Since the highway (which was unpaved along here until the 1980s) makes commuting easy, whether you are heading north to Treasure Cay or south to Marsh Harbour, Leisure Lee has become kind of a suburb or bedroom community. Construction on new homes has picked up here in recent years because of its quiet location, reasonably-priced real estate and accessibility to both north and south Abaco.
Bahama Palm Shores
If Leisure Lee is Marsh Harbour's suburban bedroom community to the north, then Leisure Lee serves the same function to the south of that city. Dozens of home-owners commute daily to jobs in "the big city," and come home to tranquillity on the Sea of Abaco. The arrival of electricity in recent times sparked new construction here, although buyers, primarily foreign, started speculating with lots here more than 40 years ago. Just 17 miles down the highway from Marsh Harbour, it is one of the most reasonably-priced communities on mainland Abaco, where hundreds of acres are for sale as well as home resales. Residents love the long, arching beach with its miles of empty sand, the air of serenity and the tropical touches lent to the community by hundreds of coconut palms.
Casuarina Point
Located just 14 miles south of Marsh Harbour and three miles north of Leisure Lee, Casuarina was originally built as a company residential community for Owens Illinois, a lumber company exporting Abaco pine. It evolved into a government-subsidized subdivision after the lumber company ceased operations, but in the past 15 years or so Casuarina has developed as a suburb in its own right with new houses and renovated older ones.
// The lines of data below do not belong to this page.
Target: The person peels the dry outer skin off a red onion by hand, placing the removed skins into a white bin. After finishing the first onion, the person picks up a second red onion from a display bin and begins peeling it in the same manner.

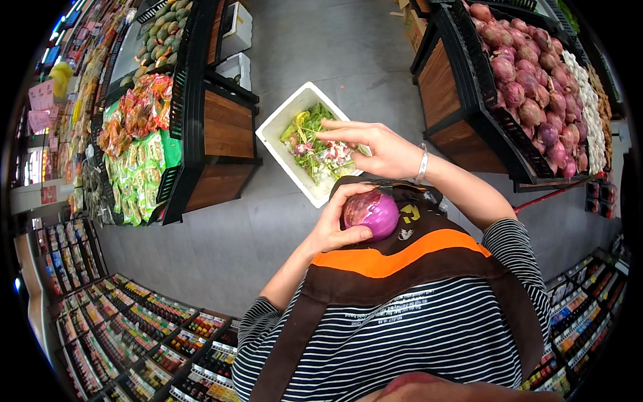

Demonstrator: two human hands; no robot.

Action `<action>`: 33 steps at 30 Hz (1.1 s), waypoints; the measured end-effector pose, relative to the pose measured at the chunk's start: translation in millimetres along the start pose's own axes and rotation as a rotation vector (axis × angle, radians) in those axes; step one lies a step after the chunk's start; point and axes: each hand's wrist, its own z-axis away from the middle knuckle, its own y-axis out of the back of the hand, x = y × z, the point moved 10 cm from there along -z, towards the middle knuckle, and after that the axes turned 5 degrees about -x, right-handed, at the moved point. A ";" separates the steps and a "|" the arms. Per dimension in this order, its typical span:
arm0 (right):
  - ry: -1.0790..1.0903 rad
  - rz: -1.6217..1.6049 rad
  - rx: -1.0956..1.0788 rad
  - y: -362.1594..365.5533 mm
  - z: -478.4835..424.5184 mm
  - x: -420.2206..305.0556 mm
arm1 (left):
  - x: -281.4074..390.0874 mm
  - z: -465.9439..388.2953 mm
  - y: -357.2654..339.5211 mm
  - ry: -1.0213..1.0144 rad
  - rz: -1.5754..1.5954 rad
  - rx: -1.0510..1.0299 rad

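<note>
My left hand [334,221] holds a large red onion [378,217] close to the front of my brown and orange apron [427,246]. Part of the onion's papery skin is gone and smooth purple shows. Fingers apart, my right hand [379,148] is over the near right part of a white foam box [279,163], with nothing seen in its grasp. Inside the box lie green leaves [314,120], onion skins and other vegetable scraps [334,156]. The right palm faces down, so its underside is hidden.
Red onions [532,80] fill a black-edged stand at the right, beside white garlic bulbs [582,100]. At the left, another stand [228,125] bears bagged produce and melons [163,35]. Two white foam boxes [237,30] stand beyond it. Shelves of packaged goods [135,326] line the lower left.
</note>
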 end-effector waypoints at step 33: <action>-0.405 -1.294 0.405 -50.9 56.4 66.5 | 37.2 -51.9 63.3 -0.335 -0.547 0.554</action>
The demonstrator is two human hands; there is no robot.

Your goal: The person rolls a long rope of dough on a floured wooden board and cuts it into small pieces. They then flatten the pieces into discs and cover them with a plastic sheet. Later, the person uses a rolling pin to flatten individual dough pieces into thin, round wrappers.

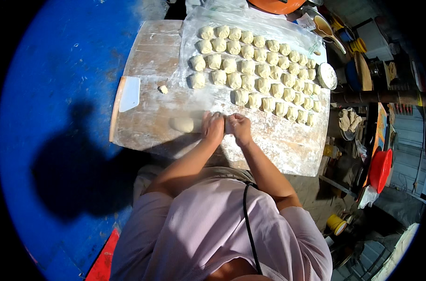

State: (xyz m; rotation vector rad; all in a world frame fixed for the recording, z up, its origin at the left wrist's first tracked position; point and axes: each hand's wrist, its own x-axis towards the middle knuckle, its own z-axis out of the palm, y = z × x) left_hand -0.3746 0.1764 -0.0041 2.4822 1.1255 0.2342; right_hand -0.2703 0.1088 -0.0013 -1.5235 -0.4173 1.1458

Across the sound from Casuarina is the settlement of Cherokee Sound, yet another loyalist enclave which somehow endured for more than 150 years as an isolated fishing and boat-building community. Property in and around Cherokee has caught on with folks wanting to relocate to a real town which retains traditional neighborly standards while embracing modern conveniences. Cherokee's simplicity is contrasted dramatically with the plush and exclusive environment of The Abaco Club, a gated $160 million golf and beach community which is only five miles up the road on exquisite Winding Bay. Here oceanfront lots go for millions of dollars and a required $75,000 club membership buys all privileges, including golf on a spectacular Scottish links style course with mind-boggling views of the Atlantic.
South of here, an empty and undeveloped Atlantic coastline beckons beachcombers - and new developers. Some have subdivided lots at Old Kerrs, Schooner Bay and Long Beach near the settlement of Crossing Rock. Sandy Point, a village 60 miles south of Marsh Harbour at Abaco's southern tip, has long been a haven for fishing enthusiasts. The town's friendly residents are known as some of Abaco's best farmers, fishermen and seafarers. Property is much less expensive than many other areas because of its less-than-prime location, but the road is paved and it's only a matter of time.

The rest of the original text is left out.